Exercise goal
The entries below should be repeated exactly, with no pictures carried over.

================================

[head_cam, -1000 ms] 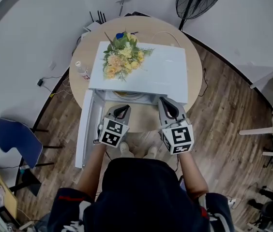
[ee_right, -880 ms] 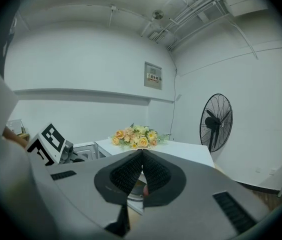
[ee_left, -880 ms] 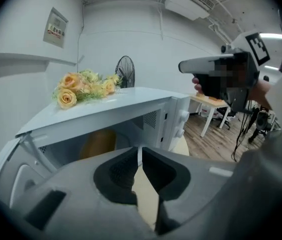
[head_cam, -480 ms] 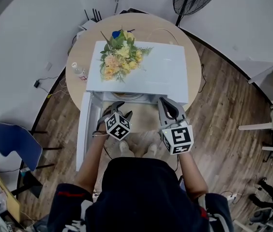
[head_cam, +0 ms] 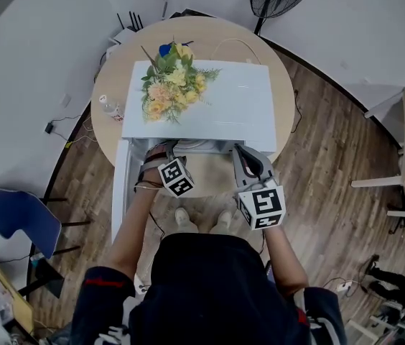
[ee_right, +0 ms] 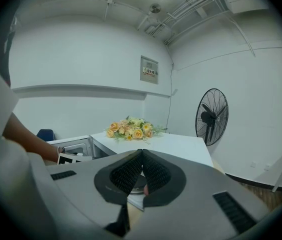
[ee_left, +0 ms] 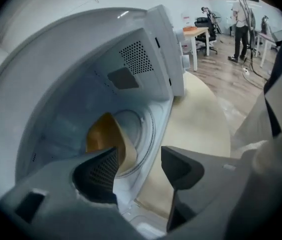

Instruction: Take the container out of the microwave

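Wood-plank floor (head_cam: 332,157) surrounds a round beige table (head_cam: 285,99), where a white microwave (head_cam: 238,106) sits with its door (head_cam: 120,185) swung open at the left and a bouquet of yellow flowers (head_cam: 165,85) on its roof. A person stands at the near side with a two-jaw gripper in each hand.

At right, the right gripper (ee_right: 142,156) hangs just in front of the oven, jaws pressed together on nothing. At left, the left gripper (ee_left: 140,159) noses down into the cavity. Its jaws have just been opening and now stand wide apart, with only the oven floor between them and nothing touching the pads.

An amber container (ee_left: 103,136) rests inside the microwave on the glass turntable (ee_left: 141,129), just beyond the gripper's left jaw, which partly hides it.

Judging by its thin pale rim, the container is probably light and somewhat flexible, and may slide easily on the glass. The near wall just under the rim looks the best place to pinch, squeezing gently so it does not buckle or tip any contents.
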Demonstrator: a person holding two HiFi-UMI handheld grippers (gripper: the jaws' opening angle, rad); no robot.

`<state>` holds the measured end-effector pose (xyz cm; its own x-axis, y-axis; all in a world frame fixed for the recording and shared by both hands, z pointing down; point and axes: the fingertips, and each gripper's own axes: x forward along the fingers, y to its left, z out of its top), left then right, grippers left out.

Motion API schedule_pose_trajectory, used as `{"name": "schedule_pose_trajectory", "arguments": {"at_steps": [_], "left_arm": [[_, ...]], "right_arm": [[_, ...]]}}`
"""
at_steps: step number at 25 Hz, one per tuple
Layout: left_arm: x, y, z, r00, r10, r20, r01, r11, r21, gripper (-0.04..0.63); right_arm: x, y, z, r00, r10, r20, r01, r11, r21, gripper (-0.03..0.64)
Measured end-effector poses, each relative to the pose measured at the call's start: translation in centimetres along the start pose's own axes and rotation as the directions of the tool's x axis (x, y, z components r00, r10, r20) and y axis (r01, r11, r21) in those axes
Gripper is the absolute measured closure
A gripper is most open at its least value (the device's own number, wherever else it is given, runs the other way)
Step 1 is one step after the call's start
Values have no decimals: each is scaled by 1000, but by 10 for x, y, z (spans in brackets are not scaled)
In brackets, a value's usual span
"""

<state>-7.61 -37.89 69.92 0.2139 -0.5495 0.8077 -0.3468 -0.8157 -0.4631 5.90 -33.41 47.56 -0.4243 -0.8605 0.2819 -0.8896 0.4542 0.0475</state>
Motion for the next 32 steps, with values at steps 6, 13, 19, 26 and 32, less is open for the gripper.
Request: {"name": "schedule_pose_trajectory", "arguments": {"at_steps": [6, 13, 19, 26, 32], "left_arm": [[21, 11, -9, 998, 27, -58, -25, 999, 45, 330], [35, 13, -19, 994, 12, -112, 2, 993, 118, 330], [38, 11, -18, 993, 15, -119, 4, 986, 164, 413], [33, 13, -17, 992, 26, -123, 0, 978, 210, 525], [25, 4, -18, 992, -5, -130, 34, 975, 221, 549]], "right_arm": [[2, -3, 1, 1000, -10, -6, 10, 1000, -5, 609], [1, -2, 1, 1000, -11, -9, 11, 1000, -11, 609], [1, -1, 0, 1000, -7, -12, 6, 1000, -10, 607], [-2, 1, -1, 1000, -5, -15, 5, 1000, -7, 609], [-4, 0, -2, 1000, -1, -10, 1, 1000, -5, 609]]}}
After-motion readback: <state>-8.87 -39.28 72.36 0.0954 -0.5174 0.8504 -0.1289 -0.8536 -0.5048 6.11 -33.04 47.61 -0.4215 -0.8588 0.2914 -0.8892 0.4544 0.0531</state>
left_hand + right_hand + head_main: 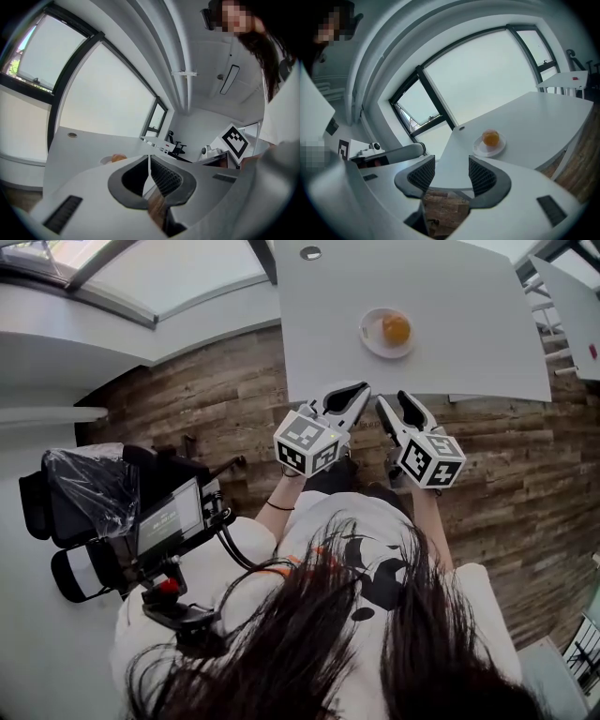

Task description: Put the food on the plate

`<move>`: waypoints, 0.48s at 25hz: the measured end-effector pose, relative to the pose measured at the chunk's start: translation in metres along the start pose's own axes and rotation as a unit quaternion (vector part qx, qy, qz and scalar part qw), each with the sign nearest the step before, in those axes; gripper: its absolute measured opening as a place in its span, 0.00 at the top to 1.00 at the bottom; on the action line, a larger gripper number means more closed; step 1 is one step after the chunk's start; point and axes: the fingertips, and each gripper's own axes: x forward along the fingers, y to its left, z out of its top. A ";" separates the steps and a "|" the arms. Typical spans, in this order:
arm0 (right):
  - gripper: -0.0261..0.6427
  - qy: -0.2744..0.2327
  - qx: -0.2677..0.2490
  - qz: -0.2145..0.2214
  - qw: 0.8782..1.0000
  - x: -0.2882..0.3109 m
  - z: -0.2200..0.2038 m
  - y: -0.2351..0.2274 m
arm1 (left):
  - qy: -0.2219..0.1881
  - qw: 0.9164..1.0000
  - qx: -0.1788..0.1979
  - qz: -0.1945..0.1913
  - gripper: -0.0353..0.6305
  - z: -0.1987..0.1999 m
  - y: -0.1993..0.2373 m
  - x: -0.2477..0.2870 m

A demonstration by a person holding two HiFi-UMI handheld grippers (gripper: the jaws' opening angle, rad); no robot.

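Note:
An orange round piece of food (pixel 396 329) lies on a small white plate (pixel 375 341) on the white table (pixel 450 296). Both grippers hang off the table's near edge, over the wooden floor, short of the plate. My left gripper (pixel 349 390) has its pads together with nothing between them (pixel 149 161); the food (pixel 118 158) peeks over its left jaw. My right gripper (pixel 396 399) stands open and empty (pixel 452 164), pointing at the table with the food (pixel 490 138) and the plate (pixel 480 149) ahead and a little to the right.
A round cable hole (pixel 310 253) sits at the table's far left. A second white table (pixel 577 306) stands to the right. Black camera gear (pixel 141 512) hangs at the person's left side. Large windows line the far side.

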 end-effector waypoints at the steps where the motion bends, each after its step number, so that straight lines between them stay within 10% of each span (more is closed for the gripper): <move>1: 0.61 0.001 0.002 0.000 1.000 -0.001 -0.002 0.000 | 0.000 1.000 -0.002 -0.001 0.94 0.000 0.000 0.000; 12: 0.61 0.004 0.025 0.002 1.000 -0.015 -0.015 0.011 | 0.008 1.000 -0.021 0.006 0.94 -0.013 -0.008 -0.011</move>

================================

Answer space
[head_cam, -1000 ms] 
[ee_right, -880 ms] 
[ee_left, -880 ms] 
[head_cam, -480 ms] 
[head_cam, +0 ms] 
[ee_right, +0 ms] 
[ee_left, +0 ms] 

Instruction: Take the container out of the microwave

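Wood-plank floor (head_cam: 332,157) surrounds a round beige table (head_cam: 285,99), where a white microwave (head_cam: 238,106) sits with its door (head_cam: 120,185) swung open at the left and a bouquet of yellow flowers (head_cam: 165,85) on its roof. A person stands at the near side with a two-jaw gripper in each hand.

At right, the right gripper (ee_right: 142,156) hangs just in front of the oven, jaws pressed together on nothing. At left, the left gripper (ee_left: 140,159) noses down into the cavity. Its jaws have just been opening and now stand wide apart, with only the oven floor between them and nothing touching the pads.

An amber container (ee_left: 103,136) rests inside the microwave on the glass turntable (ee_left: 141,129), just beyond the gripper's left jaw, which partly hides it.

Judging by its thin pale rim, the container is probably light and somewhat flexible, and may slide easily on the glass. The near wall just under the rim looks the best place to pinch, squeezing gently so it does not buckle or tip any contents.
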Demonstrator: a person holding two HiFi-UMI handheld grippers (gripper: the jaws' opening angle, rad); no robot.

`<state>` holds the measured end-effector pose (xyz cm; its own x-axis, y-axis; all in a world frame fixed for the recording and shared by both hands, z pointing down; point and axes: the fingertips, and each gripper's own axes: x forward along the fingers, y to its left, z out of its top), left then right, grippers left out.

Motion API schedule_pose_trajectory, used as `{"name": "schedule_pose_trajectory", "arguments": {"at_steps": [_], "left_arm": [[_, ...]], "right_arm": [[_, ...]]}}`
"""
at_steps: step number at 25 Hz, one per tuple
Layout: left_arm: x, y, z, r00, r10, r20, r01, r11, r21, gripper (-0.04..0.63); right_arm: x, y, z, r00, r10, r20, r01, r11, r21, gripper (-0.03..0.64)
Measured end-effector poses, each relative to the pose measured at the call's start: translation in centimetres along the start pose's own axes and rotation as the directions of the tool's x axis (x, y, z components r00, r10, r20) and y axis (r01, r11, r21) in those axes
Gripper is the absolute measured closure
A gripper is most open at its least value (the device's own number, wherever else it is given, runs the other way)
Step 1 is one step after the call's start
Values have no decimals: each is scaled by 1000, but by 10 for x, y, z (spans in brackets are not scaled)
In brackets, a value's usual span
"""

<state>-7.61 -37.89 69.92 0.2139 -0.5495 0.8077 -0.3468 -0.8157 -0.4631 5.90 -33.41 47.56 -0.4243 -0.8605 0.2819 -0.8896 0.4542 0.0475</state>
Motion for the next 32 steps, with values at steps 6, 13, 19, 26 and 32, less is open for the gripper.
Request: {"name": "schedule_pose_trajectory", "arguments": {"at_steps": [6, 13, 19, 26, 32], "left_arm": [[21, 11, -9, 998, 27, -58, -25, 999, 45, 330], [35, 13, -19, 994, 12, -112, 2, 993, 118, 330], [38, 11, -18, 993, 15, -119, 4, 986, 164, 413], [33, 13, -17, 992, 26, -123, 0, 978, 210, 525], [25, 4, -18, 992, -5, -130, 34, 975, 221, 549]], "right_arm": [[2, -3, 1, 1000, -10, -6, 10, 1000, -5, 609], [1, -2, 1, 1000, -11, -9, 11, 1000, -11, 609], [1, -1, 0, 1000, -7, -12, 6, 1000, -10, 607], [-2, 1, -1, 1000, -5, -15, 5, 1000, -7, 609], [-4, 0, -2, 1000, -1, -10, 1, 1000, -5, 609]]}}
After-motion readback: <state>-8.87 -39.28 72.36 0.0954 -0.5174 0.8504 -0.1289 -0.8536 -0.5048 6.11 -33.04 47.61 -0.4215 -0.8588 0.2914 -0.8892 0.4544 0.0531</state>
left_hand + right_hand + head_main: 

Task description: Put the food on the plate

`<move>`: waypoints, 0.48s at 25hz: the measured end-effector pose, relative to the pose measured at the chunk's start: translation in metres along the start pose's own axes and rotation as a unit quaternion (vector part qx, qy, qz and scalar part qw), each with the sign nearest the step before, in those axes; gripper: its absolute measured opening as a place in its span, 0.00 at the top to 1.00 at the bottom; on the action line, a larger gripper number means more closed; step 1 is one step after the chunk's start; point and axes: the fingertips, and each gripper's own axes: x forward along the fingers, y to its left, z out of its top. A ";" separates the steps and a "|" the arms. Typical spans, in this order:
arm0 (right):
  - gripper: -0.0261..0.6427
  - qy: -0.2744..0.2327
  - qx: -0.2677..0.2490
  - qz: -0.2145..0.2214
  - qw: 0.8782..1.0000
  - x: -0.2882..0.3109 m
  - z: -0.2200..0.2038 m
  - y: -0.2351..0.2274 m
arm1 (left):
  - qy: -0.2219..0.1881
  - qw: 0.9164..1.0000
  - qx: -0.1788..0.1979
  - qz: -0.1945..0.1913
  - gripper: -0.0353..0.6305
  - z: -0.1987..0.1999 m
  - y: -0.1993..0.2373 m
  - x: -0.2477..0.2870 m

A demonstration by a person holding two HiFi-UMI handheld grippers (gripper: the jaws' opening angle, rad); no robot.

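Note:
An orange round piece of food (pixel 396 329) lies on a small white plate (pixel 375 341) on the white table (pixel 450 296). Both grippers hang off the table's near edge, over the wooden floor, short of the plate. My left gripper (pixel 349 390) has its pads together with nothing between them (pixel 149 161); the food (pixel 118 158) peeks over its left jaw. My right gripper (pixel 396 399) stands open and empty (pixel 452 164), pointing at the table with the food (pixel 490 138) and the plate (pixel 480 149) ahead and a little to the right.
A round cable hole (pixel 310 253) sits at the table's far left. A second white table (pixel 577 306) stands to the right. Black camera gear (pixel 141 512) hangs at the person's left side. Large windows line the far side.
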
 end-effector waypoints at the steps where the motion bends, each after its step number, so that straight lines between them stay within 10% of each span (more is closed for the gripper): <move>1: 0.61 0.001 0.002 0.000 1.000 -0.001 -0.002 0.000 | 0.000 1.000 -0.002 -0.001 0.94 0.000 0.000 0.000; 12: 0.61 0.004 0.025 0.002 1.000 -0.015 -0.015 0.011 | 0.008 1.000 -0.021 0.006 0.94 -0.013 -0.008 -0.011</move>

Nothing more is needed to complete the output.